Instructions for the task »
After reading the data below, copy out every line that contains the word "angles".

Records to process »
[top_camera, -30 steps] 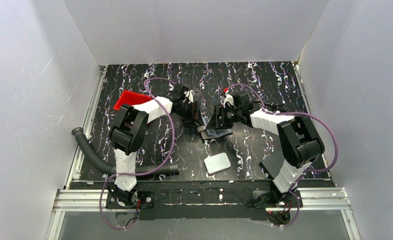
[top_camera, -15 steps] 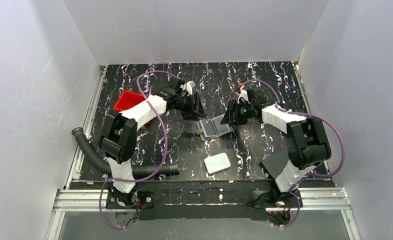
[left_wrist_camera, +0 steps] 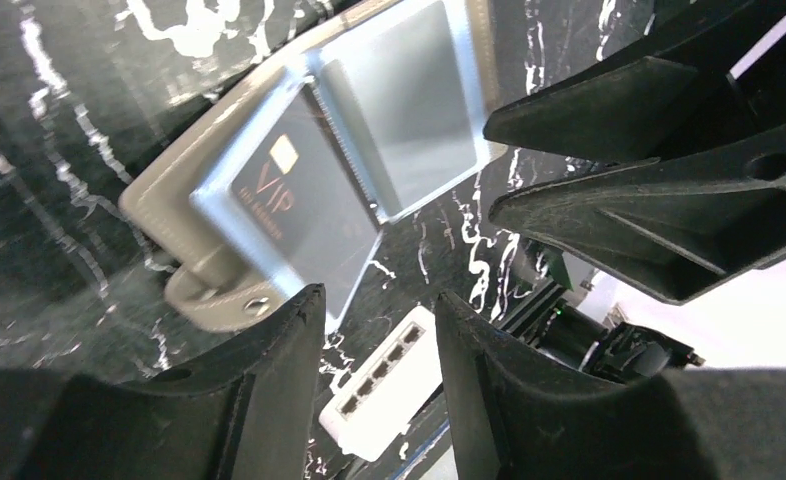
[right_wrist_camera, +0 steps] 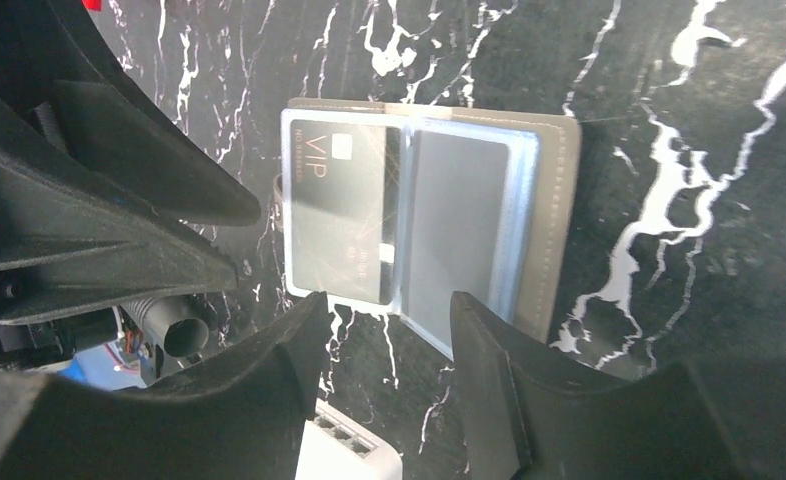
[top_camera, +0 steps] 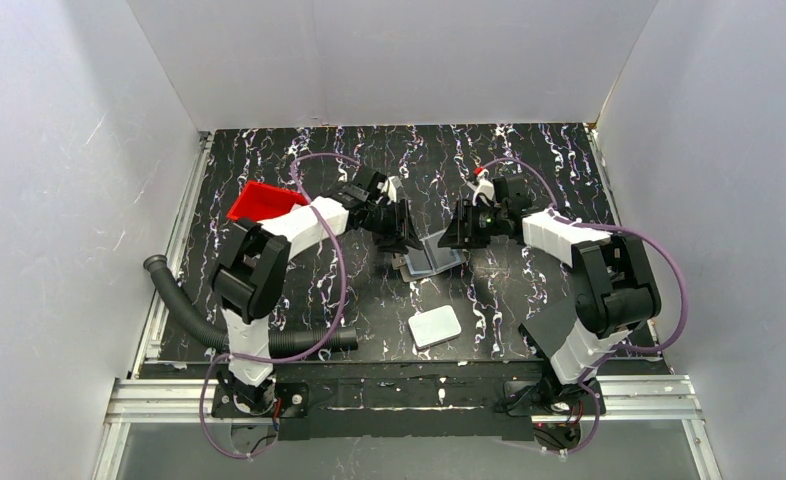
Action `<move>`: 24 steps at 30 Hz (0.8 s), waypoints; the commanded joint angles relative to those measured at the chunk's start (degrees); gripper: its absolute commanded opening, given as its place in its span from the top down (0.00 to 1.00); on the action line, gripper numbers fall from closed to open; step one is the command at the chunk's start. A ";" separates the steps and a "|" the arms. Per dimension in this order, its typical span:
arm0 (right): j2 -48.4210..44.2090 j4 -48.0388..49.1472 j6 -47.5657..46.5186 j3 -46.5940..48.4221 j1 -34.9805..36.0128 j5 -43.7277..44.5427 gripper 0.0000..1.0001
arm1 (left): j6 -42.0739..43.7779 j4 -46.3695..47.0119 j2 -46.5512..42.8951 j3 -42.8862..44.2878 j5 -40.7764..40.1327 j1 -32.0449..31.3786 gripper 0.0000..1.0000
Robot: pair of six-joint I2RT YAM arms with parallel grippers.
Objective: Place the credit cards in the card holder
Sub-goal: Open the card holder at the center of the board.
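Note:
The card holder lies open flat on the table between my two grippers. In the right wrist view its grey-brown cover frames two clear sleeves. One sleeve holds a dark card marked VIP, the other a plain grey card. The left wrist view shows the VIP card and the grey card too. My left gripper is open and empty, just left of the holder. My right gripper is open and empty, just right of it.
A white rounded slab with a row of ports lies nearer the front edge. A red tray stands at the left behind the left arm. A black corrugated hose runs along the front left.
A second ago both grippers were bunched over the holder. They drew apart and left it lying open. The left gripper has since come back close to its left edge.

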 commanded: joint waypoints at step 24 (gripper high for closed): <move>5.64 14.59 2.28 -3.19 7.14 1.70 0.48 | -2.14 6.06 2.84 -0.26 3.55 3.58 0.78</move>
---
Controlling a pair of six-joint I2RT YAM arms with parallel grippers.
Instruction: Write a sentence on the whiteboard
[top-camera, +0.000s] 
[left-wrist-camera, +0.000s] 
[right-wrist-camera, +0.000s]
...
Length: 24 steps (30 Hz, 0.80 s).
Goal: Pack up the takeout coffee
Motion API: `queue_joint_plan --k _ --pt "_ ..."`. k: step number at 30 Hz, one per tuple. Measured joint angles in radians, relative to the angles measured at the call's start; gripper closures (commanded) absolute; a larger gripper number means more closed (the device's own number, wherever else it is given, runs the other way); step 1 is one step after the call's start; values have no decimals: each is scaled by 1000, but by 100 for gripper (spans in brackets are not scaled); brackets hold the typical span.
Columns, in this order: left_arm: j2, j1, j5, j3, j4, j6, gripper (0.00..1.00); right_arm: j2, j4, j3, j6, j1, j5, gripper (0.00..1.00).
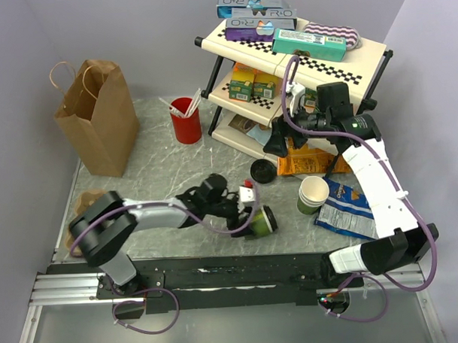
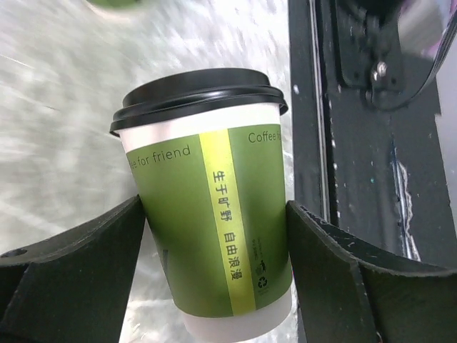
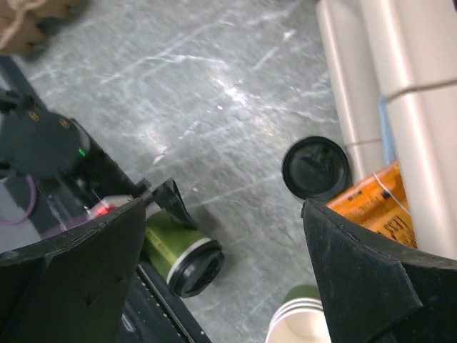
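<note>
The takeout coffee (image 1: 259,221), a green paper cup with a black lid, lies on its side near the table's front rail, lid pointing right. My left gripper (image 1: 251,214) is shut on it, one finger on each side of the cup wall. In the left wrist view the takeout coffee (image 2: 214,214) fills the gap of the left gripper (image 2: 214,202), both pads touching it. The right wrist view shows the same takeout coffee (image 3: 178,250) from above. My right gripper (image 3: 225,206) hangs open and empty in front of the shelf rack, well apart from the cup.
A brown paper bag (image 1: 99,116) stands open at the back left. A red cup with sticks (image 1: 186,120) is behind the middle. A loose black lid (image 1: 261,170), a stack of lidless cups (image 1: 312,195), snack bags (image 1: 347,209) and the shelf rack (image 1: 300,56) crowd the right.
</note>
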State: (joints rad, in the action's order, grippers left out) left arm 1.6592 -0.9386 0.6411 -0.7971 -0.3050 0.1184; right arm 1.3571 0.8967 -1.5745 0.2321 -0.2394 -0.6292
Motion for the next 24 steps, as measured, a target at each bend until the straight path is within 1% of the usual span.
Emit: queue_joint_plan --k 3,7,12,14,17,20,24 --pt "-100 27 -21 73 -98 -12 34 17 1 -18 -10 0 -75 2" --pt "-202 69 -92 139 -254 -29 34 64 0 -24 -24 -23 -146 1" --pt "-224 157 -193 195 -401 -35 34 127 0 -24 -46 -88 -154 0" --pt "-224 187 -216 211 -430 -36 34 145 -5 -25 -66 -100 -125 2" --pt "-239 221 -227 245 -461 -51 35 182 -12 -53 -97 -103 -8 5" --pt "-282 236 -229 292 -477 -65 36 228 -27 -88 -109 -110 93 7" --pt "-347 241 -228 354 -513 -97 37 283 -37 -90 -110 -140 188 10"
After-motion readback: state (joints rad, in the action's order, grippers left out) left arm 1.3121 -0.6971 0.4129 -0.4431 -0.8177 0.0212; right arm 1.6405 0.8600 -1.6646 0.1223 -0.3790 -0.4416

Reply »
Action `<move>`: 24 steps at 30 Hz (0.8 s), waypoints; the commanded joint angles relative to those measured at the chunk's start (degrees); gripper: its absolute commanded opening, given as its place in its span from the top down (0.00 to 1.00); on the action line, gripper numbers fall from closed to open; step one is the command at the chunk's start. A ";" separates the steps and a "|" the arms. Per dimension in this order, its typical span:
Motion API: `queue_joint_plan --k _ --pt "_ ..."`. k: step number at 30 Hz, one per tuple. Measured joint angles in radians, relative to the angles measured at the call's start; gripper closures (commanded) absolute; a larger gripper number means more closed (the device's own number, wherever else it is given, runs the other way); step 1 is one step after the call's start; values have no decimals: each is scaled by 1000, but by 100 for gripper (spans in brackets are not scaled); brackets hold the typical span.

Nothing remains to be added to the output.